La película trata de un investigador privado de medio pelo que de pronto se encuentra con el caso de su vida, descubrir quien fué el asesino de Superman. Bueno, concretamente el actor que encarnaba a dicho personaje a finales de los 50. Poco a poco va descubriendo que la vida de Hollywood poco tiene que ver con la ficción que se proyecta hacia el exterior, y que el glamour y el lujo no esconden si no miserias y más miserias.

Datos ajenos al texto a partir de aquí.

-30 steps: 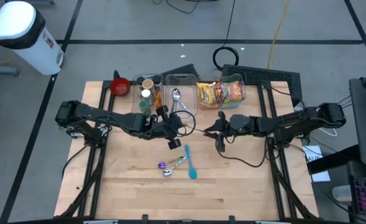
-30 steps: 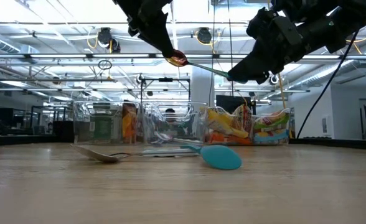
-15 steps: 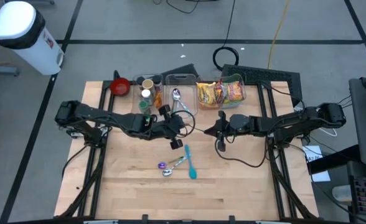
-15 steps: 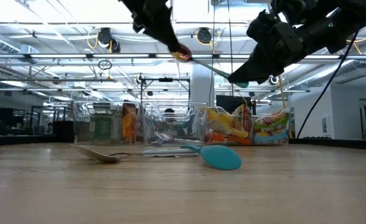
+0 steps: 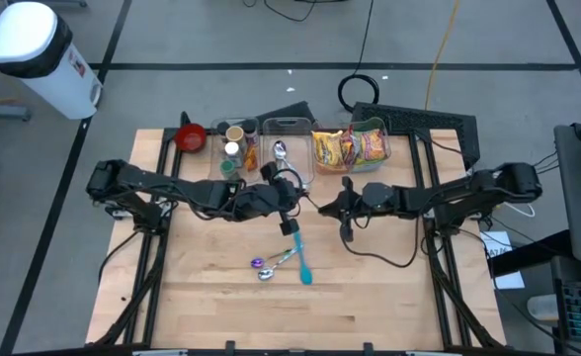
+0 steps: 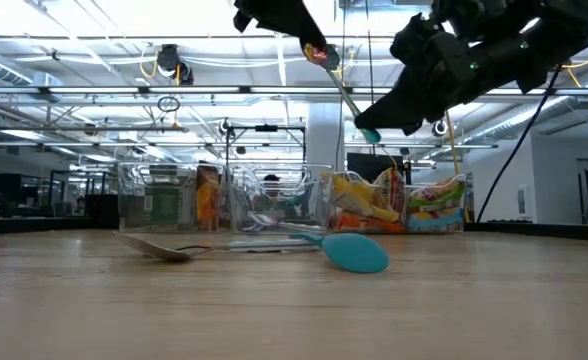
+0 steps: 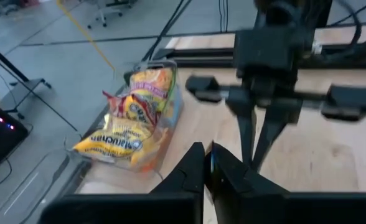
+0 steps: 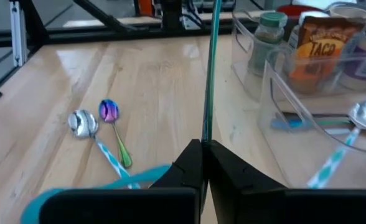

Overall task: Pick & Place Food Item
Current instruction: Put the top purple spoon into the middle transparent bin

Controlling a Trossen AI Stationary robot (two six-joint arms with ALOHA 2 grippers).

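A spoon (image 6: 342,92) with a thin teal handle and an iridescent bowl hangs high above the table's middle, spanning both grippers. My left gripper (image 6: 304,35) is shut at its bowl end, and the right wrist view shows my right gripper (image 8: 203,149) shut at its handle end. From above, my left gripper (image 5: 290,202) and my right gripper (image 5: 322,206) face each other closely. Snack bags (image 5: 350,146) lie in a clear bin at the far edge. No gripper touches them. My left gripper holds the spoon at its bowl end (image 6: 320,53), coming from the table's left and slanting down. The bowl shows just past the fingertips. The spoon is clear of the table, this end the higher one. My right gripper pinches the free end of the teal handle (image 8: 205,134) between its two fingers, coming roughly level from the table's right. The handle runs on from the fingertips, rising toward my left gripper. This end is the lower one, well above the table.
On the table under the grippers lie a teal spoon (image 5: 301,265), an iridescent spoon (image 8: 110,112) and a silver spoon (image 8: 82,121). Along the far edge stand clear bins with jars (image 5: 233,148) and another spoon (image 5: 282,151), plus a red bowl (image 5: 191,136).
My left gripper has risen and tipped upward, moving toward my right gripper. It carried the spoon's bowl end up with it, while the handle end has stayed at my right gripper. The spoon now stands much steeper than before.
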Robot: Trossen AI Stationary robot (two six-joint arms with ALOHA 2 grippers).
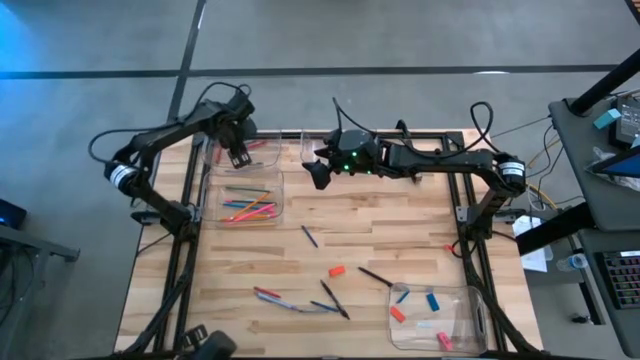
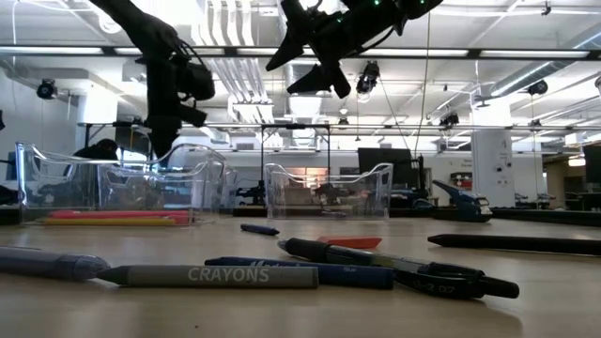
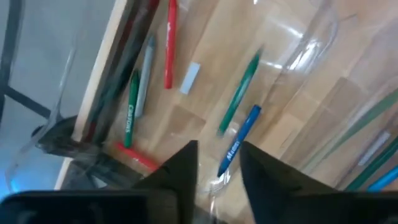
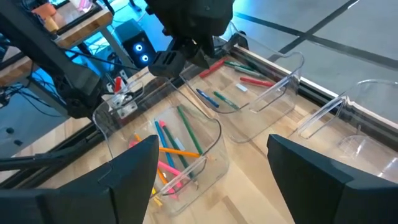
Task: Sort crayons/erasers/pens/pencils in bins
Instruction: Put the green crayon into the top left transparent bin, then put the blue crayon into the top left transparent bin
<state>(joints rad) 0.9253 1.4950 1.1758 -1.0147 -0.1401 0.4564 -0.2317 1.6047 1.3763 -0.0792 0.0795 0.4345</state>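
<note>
Four clear bins (image 1: 462, 322) with low walls and rounded corners stood on the wooden table (image 1: 400, 225): three at the far edge, one at the near right corner. The near right bin held five erasers (image 1: 398, 314), short chunky blocks in blue, red-orange and pink, and a sixth eraser, the stray eraser (image 1: 337, 270), red-orange, lay loose near the middle of the table. About five dark pens (image 1: 334, 300), slim sticks, lay scattered on the bare wood, one pen (image 1: 309, 236) alone nearer the centre and the rest nearer the front edge, where at least one grey crayon (image 2: 208, 275) also lay. The far left bin (image 4: 273, 93) held roughly six crayons in green, red, grey and blue, plus a small pale block; the blue crayon (image 3: 239, 138) lay just beyond the left gripper's tips. The pencil bin (image 1: 243, 200) beside it carried a bundle of bright sticks, pink, orange, green and blue, too tangled to count. The far middle bin (image 2: 328, 192) showed nothing clearly inside. The left gripper (image 3: 216, 163) hung over the far left bin with its fingers a narrow gap apart and nothing between them. The right gripper (image 1: 320, 170) hovered over the far middle of the table, spread wide and empty.
</note>
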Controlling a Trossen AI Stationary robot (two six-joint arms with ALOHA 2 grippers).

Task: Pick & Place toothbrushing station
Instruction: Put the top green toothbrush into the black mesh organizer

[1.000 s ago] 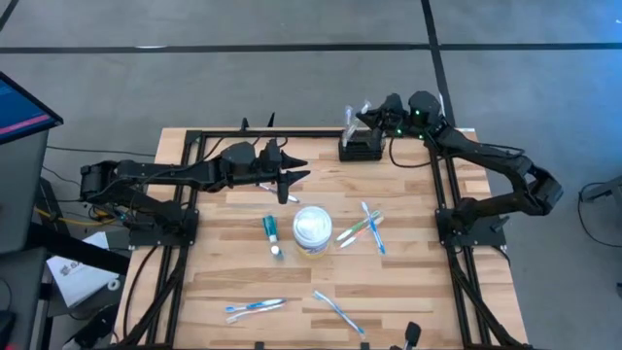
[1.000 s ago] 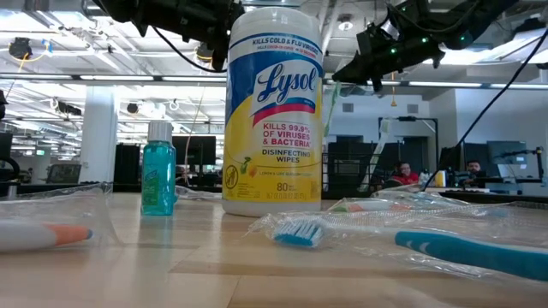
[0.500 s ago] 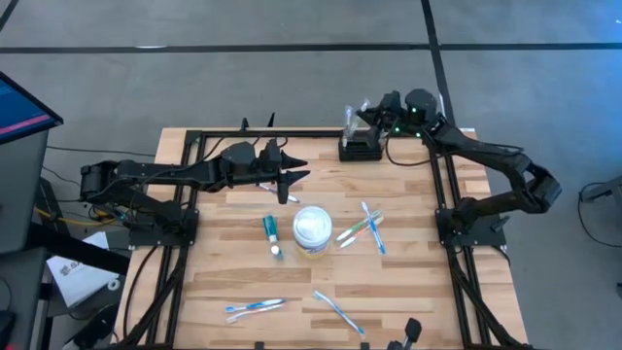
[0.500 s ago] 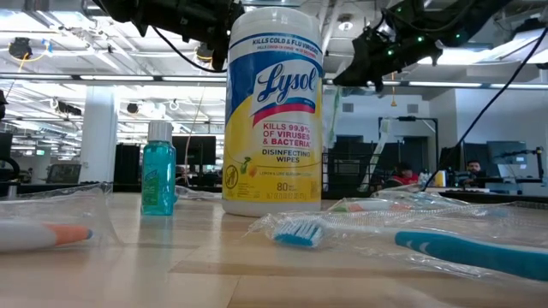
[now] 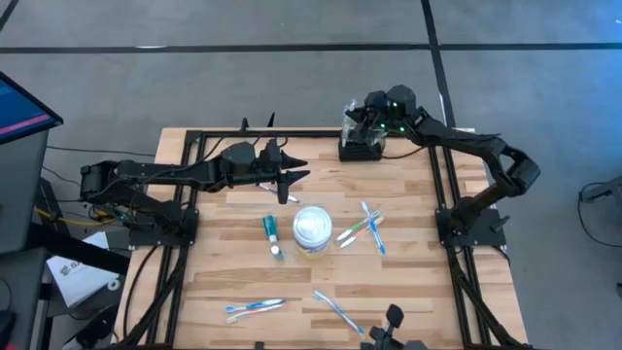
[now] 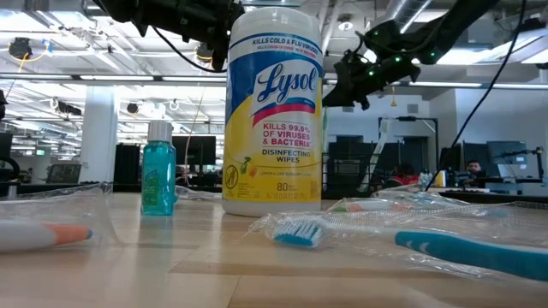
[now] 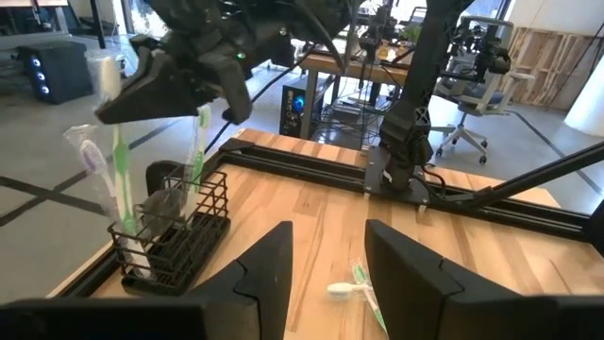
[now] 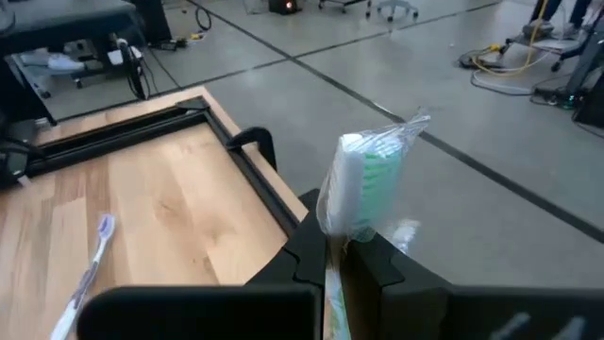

Empecemos por lo bueno. La película tiene una ambientación muy lograda, tipo cine negro, pero con un toque actual que es complicado de quitar. La idea del guión es muy buena, destapando las miserables vidas de los que caen en Hollywood con la idea de ser superestrellas. Pero luego el desarrollo se vuelve lento y tedioso, con un continuo ir y venir de flashback que terminan por despistar. Tiene momentos muy tristes y crudos, que contrastan con otros en que con un poco de suerte te dormirás.
Resumiendo, sobre una idea muy buena e interesante, se ha logrado una perfecta ambientación para desarrollar una lenta y pesada película que nos deja el regusto amargo de habernos hecho unas espectativas que no se llegan a cumplir.
Lo mejor: La idea es interesante.
Lo peor: El ritmo no es el adecuado.